Increased breast cancer risk associated with deficient vitamin D levels in Saudi women

Tuesday, June 25, 2013. The July, 2013 issue of the American Journal of Clinical Nutrition published the finding of researchers from Saudi Arabia and the University of Arizona of a greater risk of breast cancer among women with deficient levels of serum vitamin D. Insufficient vitamin D levels are common in countries whose residents receive little sun exposure due to climate, clothing or other factors, or whose increased skin pigmentation reduces vitamin D production.

Fatimah M. Yousef and her associates compared 120 Saudi women with invasive breast cancer with 120 age-matched controls. Dietary questionnaires completed by the participants provided information concerning vitamin D intake. Blood samples were analyzed for serum 25-hydroxyvitamin D levels.

Dietary intake of vitamin D among the participants was low—a finding that was compounded by Saudi Arabia's lack of vitamin D food fortification. Average serum 25-hydroxyvitamin D levels were 9.4 nanograms per milliliter (ng/mL) among subjects with breast cancer in comparison with 15.4 ng/mL in the control group. While 38.3% of the control group had deficient vitamin D levels of less than 10 ng/mL, this percentage rose to 60.8% of the breast cancer group. When women whose vitamin D levels were less than 10 ng/mL were compared with those whose levels were greater than 20 ng/mL, the risk of breast cancer was more than six times higher.

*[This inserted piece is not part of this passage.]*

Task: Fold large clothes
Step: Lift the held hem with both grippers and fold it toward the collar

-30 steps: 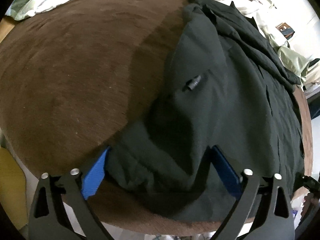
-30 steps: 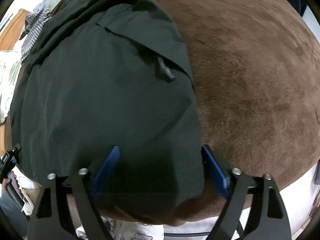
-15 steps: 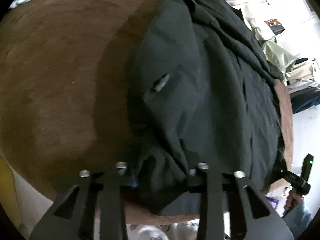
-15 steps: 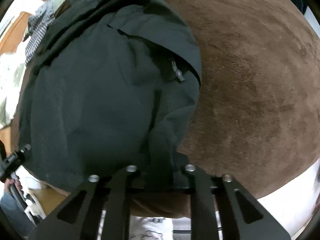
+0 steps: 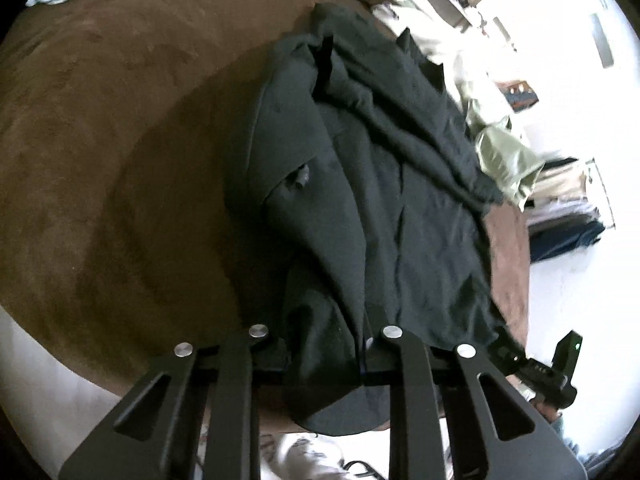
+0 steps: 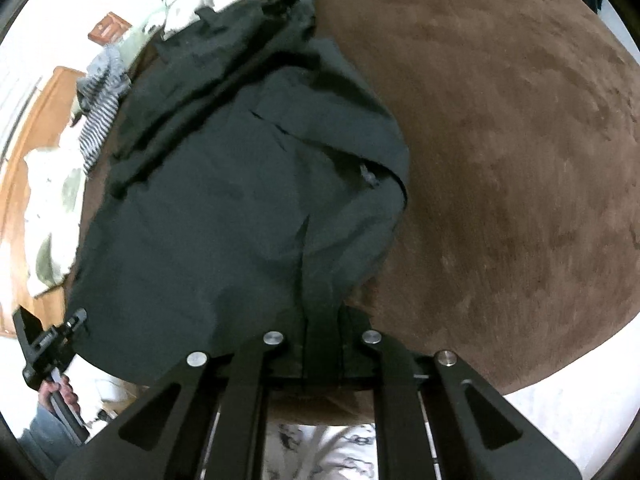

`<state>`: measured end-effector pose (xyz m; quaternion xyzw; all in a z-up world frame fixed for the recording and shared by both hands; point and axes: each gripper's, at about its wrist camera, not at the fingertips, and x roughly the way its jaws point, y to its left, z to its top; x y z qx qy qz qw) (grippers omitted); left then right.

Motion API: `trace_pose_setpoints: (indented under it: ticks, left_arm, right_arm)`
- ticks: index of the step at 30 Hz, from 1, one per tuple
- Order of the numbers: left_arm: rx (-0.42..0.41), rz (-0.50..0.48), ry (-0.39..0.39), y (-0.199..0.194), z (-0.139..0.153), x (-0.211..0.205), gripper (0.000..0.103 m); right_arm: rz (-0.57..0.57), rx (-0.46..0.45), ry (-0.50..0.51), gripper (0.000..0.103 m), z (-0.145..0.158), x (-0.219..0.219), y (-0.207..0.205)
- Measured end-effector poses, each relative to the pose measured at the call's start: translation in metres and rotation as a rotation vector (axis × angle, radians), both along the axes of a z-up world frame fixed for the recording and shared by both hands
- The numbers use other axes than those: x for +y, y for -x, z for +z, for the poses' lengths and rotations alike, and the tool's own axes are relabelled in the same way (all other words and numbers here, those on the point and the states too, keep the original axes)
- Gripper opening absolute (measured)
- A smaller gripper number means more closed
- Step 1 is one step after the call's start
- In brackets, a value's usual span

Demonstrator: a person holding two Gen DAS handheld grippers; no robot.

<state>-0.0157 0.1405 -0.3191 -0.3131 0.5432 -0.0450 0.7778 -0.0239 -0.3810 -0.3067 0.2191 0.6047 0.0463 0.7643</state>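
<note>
A large dark green-black garment [image 5: 400, 200] [image 6: 220, 200] lies spread on a brown plush surface [image 5: 100, 160] [image 6: 500, 140], with a zipper pull [image 5: 302, 174] [image 6: 370, 174] showing on each side. My left gripper [image 5: 324, 356] is closing its jaws on the bunched near hem at the garment's left corner; cloth fills the gap. At the right corner, my right gripper [image 6: 322, 356] is also closing, with a fold of the hem pinched between its pads. Both corners hang lifted off the surface. Each view catches the other gripper [image 5: 552, 368] [image 6: 44, 344] at its edge.
Pale green and white clothes [image 5: 504, 152] are piled past the garment's far end. A striped cloth [image 6: 100, 108] and more light clothes [image 6: 52, 200] lie toward a wooden floor [image 6: 36, 128]. Bare brown surface stretches to either side of the garment.
Both grippers went from wide open around the near hem to closed on it, then rose. The hem is now bunched and lifted, and the garment looks farther below.
</note>
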Motion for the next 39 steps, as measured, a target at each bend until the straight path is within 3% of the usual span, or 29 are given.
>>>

"The current study is among the first, to our knowledge, to evaluate the association between serum 25-hydroxyvitamin D and breast cancer in women residing in Saudi Arabia, an area of high UV sunlight exposure, but potentially low vitamin D status related to skin type and cultural practices of dress," the authors announce. "Efforts to more routinely assess vitamin D status and possibly provide supplementation to correct depletion in this at-risk group should be evaluated. The association between vitamin D and breast cancer risk clearly requires further investigation."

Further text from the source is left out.